Directions for this task »
All the entries that follow are to be returned exactly.

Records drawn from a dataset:
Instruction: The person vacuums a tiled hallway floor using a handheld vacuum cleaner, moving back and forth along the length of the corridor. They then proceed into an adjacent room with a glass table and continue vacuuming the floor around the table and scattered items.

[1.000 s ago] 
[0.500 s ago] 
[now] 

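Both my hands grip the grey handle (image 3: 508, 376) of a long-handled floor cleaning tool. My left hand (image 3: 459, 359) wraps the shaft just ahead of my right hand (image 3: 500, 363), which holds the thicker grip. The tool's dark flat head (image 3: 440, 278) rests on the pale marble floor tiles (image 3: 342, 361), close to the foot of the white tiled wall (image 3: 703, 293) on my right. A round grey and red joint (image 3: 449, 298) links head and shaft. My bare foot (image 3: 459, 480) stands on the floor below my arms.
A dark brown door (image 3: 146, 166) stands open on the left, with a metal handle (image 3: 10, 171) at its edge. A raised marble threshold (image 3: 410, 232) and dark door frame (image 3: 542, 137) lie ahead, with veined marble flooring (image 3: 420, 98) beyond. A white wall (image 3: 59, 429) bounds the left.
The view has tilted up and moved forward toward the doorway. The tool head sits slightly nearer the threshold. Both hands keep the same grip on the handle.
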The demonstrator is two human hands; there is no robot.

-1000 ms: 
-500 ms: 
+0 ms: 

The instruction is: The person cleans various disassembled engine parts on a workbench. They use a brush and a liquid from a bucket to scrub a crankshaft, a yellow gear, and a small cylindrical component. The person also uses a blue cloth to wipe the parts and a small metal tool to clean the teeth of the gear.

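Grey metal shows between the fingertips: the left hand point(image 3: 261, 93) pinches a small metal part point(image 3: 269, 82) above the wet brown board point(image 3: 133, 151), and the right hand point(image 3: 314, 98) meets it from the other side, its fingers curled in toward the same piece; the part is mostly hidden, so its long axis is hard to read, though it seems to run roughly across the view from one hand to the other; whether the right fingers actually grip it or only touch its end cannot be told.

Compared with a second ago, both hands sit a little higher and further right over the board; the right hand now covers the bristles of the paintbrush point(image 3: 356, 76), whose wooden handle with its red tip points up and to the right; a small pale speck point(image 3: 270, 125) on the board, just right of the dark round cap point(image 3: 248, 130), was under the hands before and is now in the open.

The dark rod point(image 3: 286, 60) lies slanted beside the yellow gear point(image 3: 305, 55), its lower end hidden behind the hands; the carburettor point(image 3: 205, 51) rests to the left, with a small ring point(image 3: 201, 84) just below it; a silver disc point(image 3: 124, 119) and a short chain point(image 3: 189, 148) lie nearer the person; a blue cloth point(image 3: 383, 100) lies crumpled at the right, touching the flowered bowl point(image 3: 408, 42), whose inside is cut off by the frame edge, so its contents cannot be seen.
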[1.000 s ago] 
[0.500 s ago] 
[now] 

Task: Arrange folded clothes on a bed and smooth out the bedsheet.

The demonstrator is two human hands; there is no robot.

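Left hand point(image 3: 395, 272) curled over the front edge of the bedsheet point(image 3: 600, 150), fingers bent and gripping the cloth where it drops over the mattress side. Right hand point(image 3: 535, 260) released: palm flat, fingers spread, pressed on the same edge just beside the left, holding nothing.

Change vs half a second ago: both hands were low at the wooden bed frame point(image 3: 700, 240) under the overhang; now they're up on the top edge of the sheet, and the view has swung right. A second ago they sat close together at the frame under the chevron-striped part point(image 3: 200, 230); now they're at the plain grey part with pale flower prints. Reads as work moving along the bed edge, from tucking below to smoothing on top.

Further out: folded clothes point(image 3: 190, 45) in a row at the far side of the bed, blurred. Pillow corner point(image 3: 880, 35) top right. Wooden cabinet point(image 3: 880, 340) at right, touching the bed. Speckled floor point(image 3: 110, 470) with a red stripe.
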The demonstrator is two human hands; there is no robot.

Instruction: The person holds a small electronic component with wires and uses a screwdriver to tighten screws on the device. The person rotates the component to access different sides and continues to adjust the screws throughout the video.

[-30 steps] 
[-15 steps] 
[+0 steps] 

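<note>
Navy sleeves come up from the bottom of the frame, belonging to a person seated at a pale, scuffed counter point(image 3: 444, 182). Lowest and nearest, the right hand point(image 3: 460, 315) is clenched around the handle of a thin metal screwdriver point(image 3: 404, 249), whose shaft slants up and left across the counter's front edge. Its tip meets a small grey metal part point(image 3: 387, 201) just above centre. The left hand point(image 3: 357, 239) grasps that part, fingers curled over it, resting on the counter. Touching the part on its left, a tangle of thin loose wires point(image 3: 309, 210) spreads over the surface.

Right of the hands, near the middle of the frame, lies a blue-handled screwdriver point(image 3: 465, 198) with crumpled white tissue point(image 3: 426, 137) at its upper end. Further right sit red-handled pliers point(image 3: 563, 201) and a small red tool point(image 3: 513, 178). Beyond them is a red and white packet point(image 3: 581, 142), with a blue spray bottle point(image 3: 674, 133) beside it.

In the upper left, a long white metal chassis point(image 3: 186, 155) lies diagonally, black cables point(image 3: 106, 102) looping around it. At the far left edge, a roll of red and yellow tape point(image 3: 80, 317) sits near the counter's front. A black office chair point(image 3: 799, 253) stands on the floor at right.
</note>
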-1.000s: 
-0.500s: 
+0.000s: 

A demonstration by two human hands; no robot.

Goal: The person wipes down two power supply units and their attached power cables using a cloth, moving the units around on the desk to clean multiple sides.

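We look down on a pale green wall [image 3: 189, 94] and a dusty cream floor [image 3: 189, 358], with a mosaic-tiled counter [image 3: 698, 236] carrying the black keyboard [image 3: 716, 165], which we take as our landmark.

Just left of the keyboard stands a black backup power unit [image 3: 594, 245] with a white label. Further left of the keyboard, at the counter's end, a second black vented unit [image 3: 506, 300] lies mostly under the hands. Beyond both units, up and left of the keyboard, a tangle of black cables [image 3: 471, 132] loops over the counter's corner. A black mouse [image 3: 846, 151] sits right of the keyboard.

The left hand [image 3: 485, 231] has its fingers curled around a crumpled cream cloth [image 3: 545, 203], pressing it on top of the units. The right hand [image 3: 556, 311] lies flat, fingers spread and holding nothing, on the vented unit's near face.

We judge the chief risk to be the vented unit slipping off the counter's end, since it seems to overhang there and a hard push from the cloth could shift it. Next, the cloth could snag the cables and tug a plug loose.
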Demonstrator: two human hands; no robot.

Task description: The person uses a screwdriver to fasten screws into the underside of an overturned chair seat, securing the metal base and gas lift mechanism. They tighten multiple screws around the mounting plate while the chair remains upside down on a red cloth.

Your response »
Instruction: The person vacuums a tiled hallway floor using a handheld vacuum cleaner, moving back and forth along the length of the corridor. They then proceed into an adjacent room with a glass table and continue vacuuming the floor around the table and scattered items.

[1.000 s ago] 
[0.500 s ago] 
[now] 

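Both my hands grip the grey handle (image 3: 508, 376) of a long-handled floor cleaning tool. My left hand (image 3: 459, 359) wraps the shaft just ahead of my right hand (image 3: 500, 363), which holds the thicker grip. The tool's dark flat head (image 3: 440, 278) rests on the pale marble floor tiles (image 3: 342, 361), close to the foot of the white tiled wall (image 3: 703, 293) on my right. A round grey and red joint (image 3: 449, 298) links head and shaft. My bare foot (image 3: 459, 480) stands on the floor below my arms.
A dark brown door (image 3: 146, 166) stands open on the left, with a metal handle (image 3: 10, 171) at its edge. A raised marble threshold (image 3: 410, 232) and dark door frame (image 3: 542, 137) lie ahead, with veined marble flooring (image 3: 420, 98) beyond. A white wall (image 3: 59, 429) bounds the left.
The view has tilted up and moved forward toward the doorway. The tool head sits slightly nearer the threshold. Both hands keep the same grip on the handle.
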The demonstrator is two human hands; there is no robot.

-1000 ms: 
-500 ms: 
+0 ms: 

The instruction is: The person cleans various disassembled engine parts on a workbench. They use a brush and a liquid from a bucket to scrub a crankshaft, a yellow gear, and a small cylindrical component. The person also uses a blue cloth to wipe the parts and a small metal tool to clean the teeth of the gear.

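Grey metal shows between the fingertips: the left hand point(image 3: 261, 93) pinches a small metal part point(image 3: 269, 82) above the wet brown board point(image 3: 133, 151), and the right hand point(image 3: 314, 98) meets it from the other side, its fingers curled in toward the same piece; the part is mostly hidden, so its long axis is hard to read, though it seems to run roughly across the view from one hand to the other; whether the right fingers actually grip it or only touch its end cannot be told.

Compared with a second ago, both hands sit a little higher and further right over the board; the right hand now covers the bristles of the paintbrush point(image 3: 356, 76), whose wooden handle with its red tip points up and to the right; a small pale speck point(image 3: 270, 125) on the board, just right of the dark round cap point(image 3: 248, 130), was under the hands before and is now in the open.

The dark rod point(image 3: 286, 60) lies slanted beside the yellow gear point(image 3: 305, 55), its lower end hidden behind the hands; the carburettor point(image 3: 205, 51) rests to the left, with a small ring point(image 3: 201, 84) just below it; a silver disc point(image 3: 124, 119) and a short chain point(image 3: 189, 148) lie nearer the person; a blue cloth point(image 3: 383, 100) lies crumpled at the right, touching the flowered bowl point(image 3: 408, 42), whose inside is cut off by the frame edge, so its contents cannot be seen.
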[1.000 s ago] 
[0.500 s ago] 
[now] 

Task: Arrange folded clothes on a bed and smooth out the bedsheet.

The demonstrator is two human hands; there is no robot.

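Left hand point(image 3: 395, 272) curled over the front edge of the bedsheet point(image 3: 600, 150), fingers bent and gripping the cloth where it drops over the mattress side. Right hand point(image 3: 535, 260) released: palm flat, fingers spread, pressed on the same edge just beside the left, holding nothing.

Change vs half a second ago: both hands were low at the wooden bed frame point(image 3: 700, 240) under the overhang; now they're up on the top edge of the sheet, and the view has swung right. A second ago they sat close together at the frame under the chevron-striped part point(image 3: 200, 230); now they're at the plain grey part with pale flower prints. Reads as work moving along the bed edge, from tucking below to smoothing on top.

Further out: folded clothes point(image 3: 190, 45) in a row at the far side of the bed, blurred. Pillow corner point(image 3: 880, 35) top right. Wooden cabinet point(image 3: 880, 340) at right, touching the bed. Speckled floor point(image 3: 110, 470) with a red stripe.
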The demonstrator is two human hands; there is no robot.

Instruction: The person holds a small electronic component with wires and uses a screwdriver to tighten screws on the device. The person rotates the component to access different sides and continues to adjust the screws throughout the video.

[-30 steps] 
[-15 steps] 
[+0 steps] 

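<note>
Navy sleeves come up from the bottom of the frame, belonging to a person seated at a pale, scuffed counter point(image 3: 444, 182). Lowest and nearest, the right hand point(image 3: 460, 315) is clenched around the handle of a thin metal screwdriver point(image 3: 404, 249), whose shaft slants up and left across the counter's front edge. Its tip meets a small grey metal part point(image 3: 387, 201) just above centre. The left hand point(image 3: 357, 239) grasps that part, fingers curled over it, resting on the counter. Touching the part on its left, a tangle of thin loose wires point(image 3: 309, 210) spreads over the surface.

Right of the hands, near the middle of the frame, lies a blue-handled screwdriver point(image 3: 465, 198) with crumpled white tissue point(image 3: 426, 137) at its upper end. Further right sit red-handled pliers point(image 3: 563, 201) and a small red tool point(image 3: 513, 178). Beyond them is a red and white packet point(image 3: 581, 142), with a blue spray bottle point(image 3: 674, 133) beside it.

In the upper left, a long white metal chassis point(image 3: 186, 155) lies diagonally, black cables point(image 3: 106, 102) looping around it. At the far left edge, a roll of red and yellow tape point(image 3: 80, 317) sits near the counter's front. A black office chair point(image 3: 799, 253) stands on the floor at right.
</note>
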-1.000s: 
-0.500s: 
+0.000s: 

A demonstration by two human hands; no robot.

Goal: The person wipes down two power supply units and their attached power cables using a cloth, moving the units around on the desk to clean multiple sides.

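We look down on a pale green wall [image 3: 189, 94] and a dusty cream floor [image 3: 189, 358], with a mosaic-tiled counter [image 3: 698, 236] carrying the black keyboard [image 3: 716, 165], which we take as our landmark.

Just left of the keyboard stands a black backup power unit [image 3: 594, 245] with a white label. Further left of the keyboard, at the counter's end, a second black vented unit [image 3: 506, 300] lies mostly under the hands. Beyond both units, up and left of the keyboard, a tangle of black cables [image 3: 471, 132] loops over the counter's corner. A black mouse [image 3: 846, 151] sits right of the keyboard.

The left hand [image 3: 485, 231] has its fingers curled around a crumpled cream cloth [image 3: 545, 203], pressing it on top of the units. The right hand [image 3: 556, 311] lies flat, fingers spread and holding nothing, on the vented unit's near face.

We judge the chief risk to be the vented unit slipping off the counter's end, since it seems to overhang there and a hard push from the cloth could shift it. Next, the cloth could snag the cables and tug a plug loose.
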Demonstrator: two human hands; no robot.

Task description: The person uses a screwdriver to fasten screws into the underside of an overturned chair seat, securing the metal base and gas lift mechanism. They tighten multiple screws around the mounting plate while the chair remains upside down on a red cloth.

The exercise is now done.